PROBLEM DETAILS
Set out exactly, and only, the lines running from the one containing "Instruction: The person" to the bottom of the listing below; pictures stay out.

==========

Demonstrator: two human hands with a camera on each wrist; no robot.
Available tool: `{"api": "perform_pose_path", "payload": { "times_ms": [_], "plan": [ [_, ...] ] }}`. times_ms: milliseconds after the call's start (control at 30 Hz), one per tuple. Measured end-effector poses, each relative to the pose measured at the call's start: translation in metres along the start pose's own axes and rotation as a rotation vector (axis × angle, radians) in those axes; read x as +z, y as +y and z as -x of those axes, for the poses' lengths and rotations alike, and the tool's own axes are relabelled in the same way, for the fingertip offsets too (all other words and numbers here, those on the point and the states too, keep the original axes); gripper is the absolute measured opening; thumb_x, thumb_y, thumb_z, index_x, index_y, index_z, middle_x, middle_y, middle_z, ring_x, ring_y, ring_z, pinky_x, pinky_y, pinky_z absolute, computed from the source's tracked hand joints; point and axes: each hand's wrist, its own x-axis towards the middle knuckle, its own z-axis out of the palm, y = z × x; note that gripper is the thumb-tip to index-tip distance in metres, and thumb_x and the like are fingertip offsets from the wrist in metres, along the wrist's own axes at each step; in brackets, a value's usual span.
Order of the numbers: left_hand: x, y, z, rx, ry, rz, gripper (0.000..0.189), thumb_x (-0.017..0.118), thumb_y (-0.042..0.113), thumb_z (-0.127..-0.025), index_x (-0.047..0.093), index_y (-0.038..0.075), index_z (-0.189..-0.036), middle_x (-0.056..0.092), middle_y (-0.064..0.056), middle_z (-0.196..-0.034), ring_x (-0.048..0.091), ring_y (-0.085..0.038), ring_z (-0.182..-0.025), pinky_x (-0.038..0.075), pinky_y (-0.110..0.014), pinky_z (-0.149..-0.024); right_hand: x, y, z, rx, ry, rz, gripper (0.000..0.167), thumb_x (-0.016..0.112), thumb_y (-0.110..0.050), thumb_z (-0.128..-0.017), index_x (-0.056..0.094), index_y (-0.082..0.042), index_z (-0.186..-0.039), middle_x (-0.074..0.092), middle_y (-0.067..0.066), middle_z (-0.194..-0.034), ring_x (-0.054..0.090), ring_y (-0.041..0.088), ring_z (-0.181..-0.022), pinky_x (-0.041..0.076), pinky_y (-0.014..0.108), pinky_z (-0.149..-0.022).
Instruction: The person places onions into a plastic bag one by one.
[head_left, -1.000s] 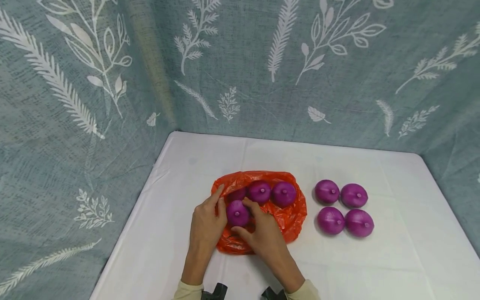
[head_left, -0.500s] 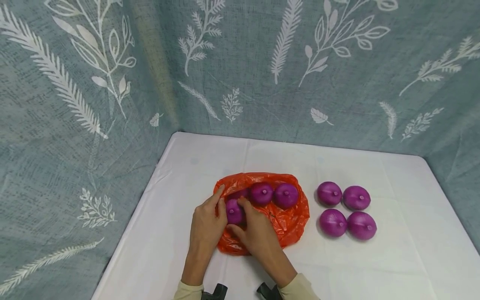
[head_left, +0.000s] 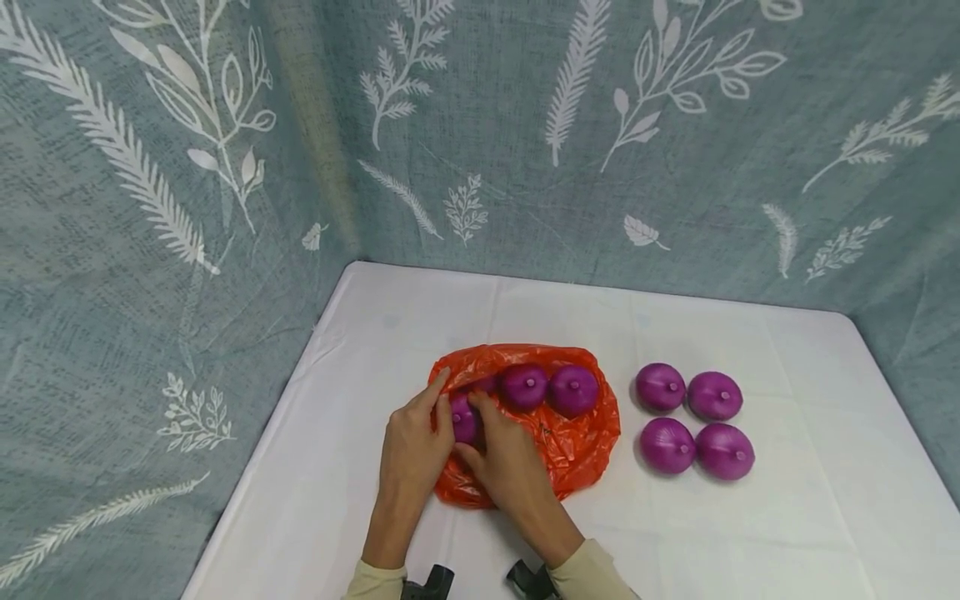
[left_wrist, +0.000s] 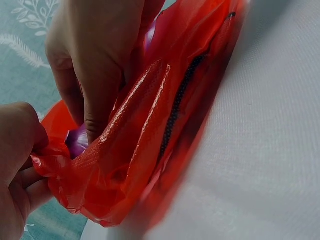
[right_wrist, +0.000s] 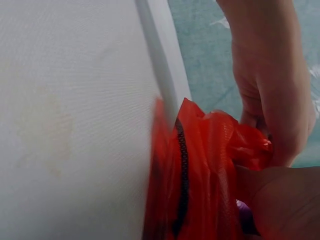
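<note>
My left hand pinches the left edge of a red plastic bag that lies with its mouth spread. In the left wrist view, the bag's film is bunched between that hand's thumb and fingers. Inside the mouth, my right hand grips a purple onion by its sides, close against the bag's left wall. Part of this onion is hidden by both hands. Behind it sit two more whole onions and a third, mostly covered one.
To the right of the bag, several purple onions stand in a two-by-two cluster on the white-covered table. A grey-green leaf-patterned cloth hangs behind the table and along its sides.
My right hand has moved left with the onion, bringing it up to the bag's left side beside my left hand. The left hand keeps its hold on the bag's edge.
</note>
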Motion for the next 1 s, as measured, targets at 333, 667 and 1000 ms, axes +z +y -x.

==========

ANSWER SPACE
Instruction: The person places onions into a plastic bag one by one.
[head_left, -1.000s] 
[head_left, -0.500s] 
[head_left, +0.000s] 
[left_wrist, +0.000s] 
[right_wrist, +0.000s] 
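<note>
My left hand pinches the left edge of a red plastic bag that lies with its mouth spread. In the left wrist view, the bag's film is bunched between that hand's thumb and fingers. Inside the mouth, my right hand grips a purple onion by its sides, close against the bag's left wall. Part of this onion is hidden by both hands. Behind it sit two more whole onions and a third, mostly covered one.
To the right of the bag, several purple onions stand in a two-by-two cluster on the white-covered table. A grey-green leaf-patterned cloth hangs behind the table and along its sides.
My right hand has moved left with the onion, bringing it up to the bag's left side beside my left hand. The left hand keeps its hold on the bag's edge.
</note>
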Motion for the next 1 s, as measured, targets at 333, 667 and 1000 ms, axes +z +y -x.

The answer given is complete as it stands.